Your assignment: Your task is to find every line of the listing that includes "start" and copy it.

Data in this exercise:
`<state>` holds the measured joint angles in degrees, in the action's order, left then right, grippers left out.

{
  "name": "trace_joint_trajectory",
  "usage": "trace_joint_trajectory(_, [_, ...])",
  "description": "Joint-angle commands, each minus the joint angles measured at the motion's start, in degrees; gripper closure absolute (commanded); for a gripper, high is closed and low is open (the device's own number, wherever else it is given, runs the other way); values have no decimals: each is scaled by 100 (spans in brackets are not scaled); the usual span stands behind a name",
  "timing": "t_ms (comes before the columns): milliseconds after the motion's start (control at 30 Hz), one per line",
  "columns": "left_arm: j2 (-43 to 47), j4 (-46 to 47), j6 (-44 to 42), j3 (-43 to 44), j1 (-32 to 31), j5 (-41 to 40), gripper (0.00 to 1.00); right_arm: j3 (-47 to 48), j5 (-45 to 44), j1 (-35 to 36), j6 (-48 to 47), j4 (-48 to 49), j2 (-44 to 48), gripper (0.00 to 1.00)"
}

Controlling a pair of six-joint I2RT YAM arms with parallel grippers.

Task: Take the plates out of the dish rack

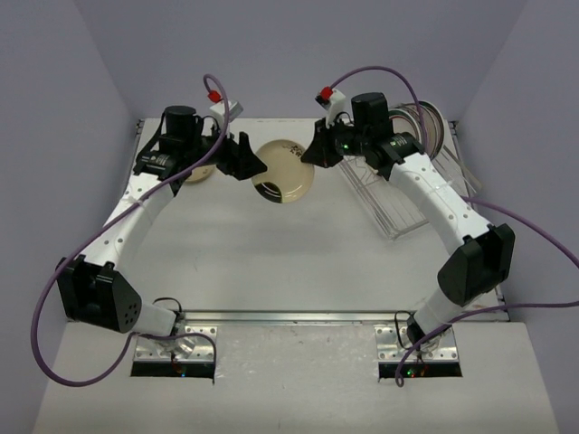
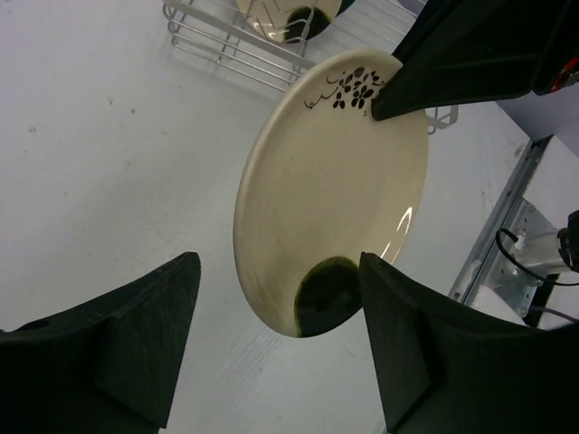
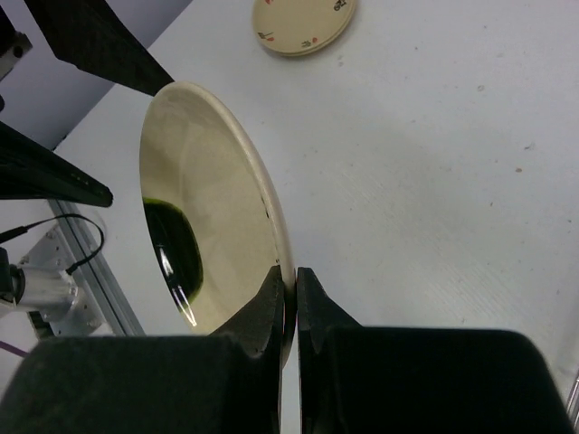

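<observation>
Right gripper (image 3: 291, 277) is clamped on the rim of a glossy cream plate (image 2: 330, 181) with dark floral print, held tilted over the matte white table (image 1: 271, 262). Left gripper (image 2: 277, 289) has its jaws apart, flanking the plate's lower rim, probably not touching. Wire dish rack (image 1: 398, 203) at far right. Second plate (image 3: 303, 23) flat on table. Lilac walls (image 1: 271, 54).

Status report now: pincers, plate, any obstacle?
Right pincer shut on cream plate, off the rack. Left pincer open, facing plate's other edge. No obstacle seen between them.
</observation>
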<state>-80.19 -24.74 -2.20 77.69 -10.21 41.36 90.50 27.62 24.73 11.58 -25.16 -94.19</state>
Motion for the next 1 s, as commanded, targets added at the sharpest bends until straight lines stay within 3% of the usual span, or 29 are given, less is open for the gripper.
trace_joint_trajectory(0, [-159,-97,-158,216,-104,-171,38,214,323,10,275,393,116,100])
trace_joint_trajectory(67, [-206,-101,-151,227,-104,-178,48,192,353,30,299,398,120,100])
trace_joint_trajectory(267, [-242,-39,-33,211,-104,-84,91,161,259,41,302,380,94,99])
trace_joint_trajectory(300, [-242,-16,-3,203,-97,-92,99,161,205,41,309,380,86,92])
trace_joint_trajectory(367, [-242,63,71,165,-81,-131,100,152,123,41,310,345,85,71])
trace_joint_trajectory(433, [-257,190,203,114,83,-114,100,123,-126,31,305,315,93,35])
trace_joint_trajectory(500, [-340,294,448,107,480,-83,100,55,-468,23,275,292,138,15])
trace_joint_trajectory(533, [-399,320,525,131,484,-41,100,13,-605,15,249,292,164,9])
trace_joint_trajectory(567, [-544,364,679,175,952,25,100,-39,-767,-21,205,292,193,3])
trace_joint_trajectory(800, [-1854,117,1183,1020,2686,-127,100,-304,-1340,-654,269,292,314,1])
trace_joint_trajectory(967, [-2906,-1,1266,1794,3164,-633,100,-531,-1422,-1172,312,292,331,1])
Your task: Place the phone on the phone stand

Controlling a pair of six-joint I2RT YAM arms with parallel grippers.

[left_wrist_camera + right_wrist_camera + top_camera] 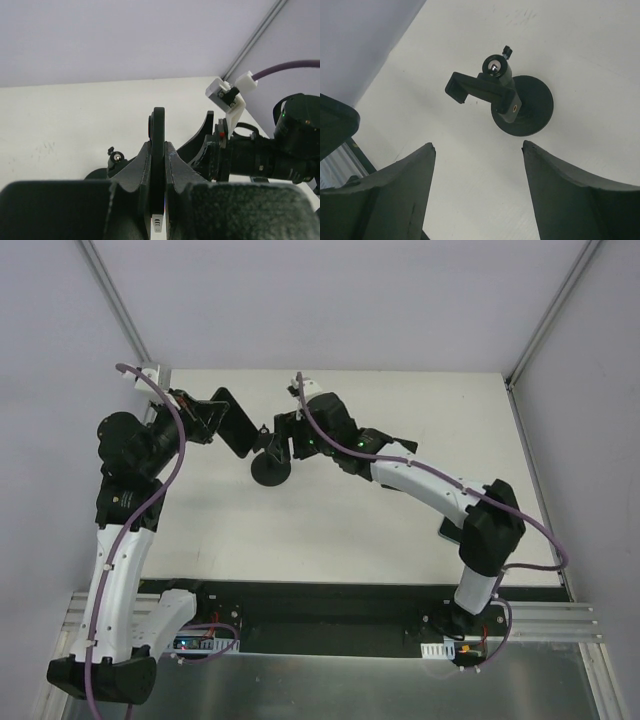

Solution:
  "description": "Joint-angle commands, each minus the joint angles measured at the motion's start, in degrees; gripper closure absolute (commanded); for a gripper, high is closed and low is open (the device's own number, wherever else it is given, runs the other way); values have no decimals: each is scaled by 100 (spans in brackets are not scaled); the usual span stands behind a name",
  "timing": "t_ms (comes before the columns): milliseconds after the motion's start (control at 30 Hz), one per line",

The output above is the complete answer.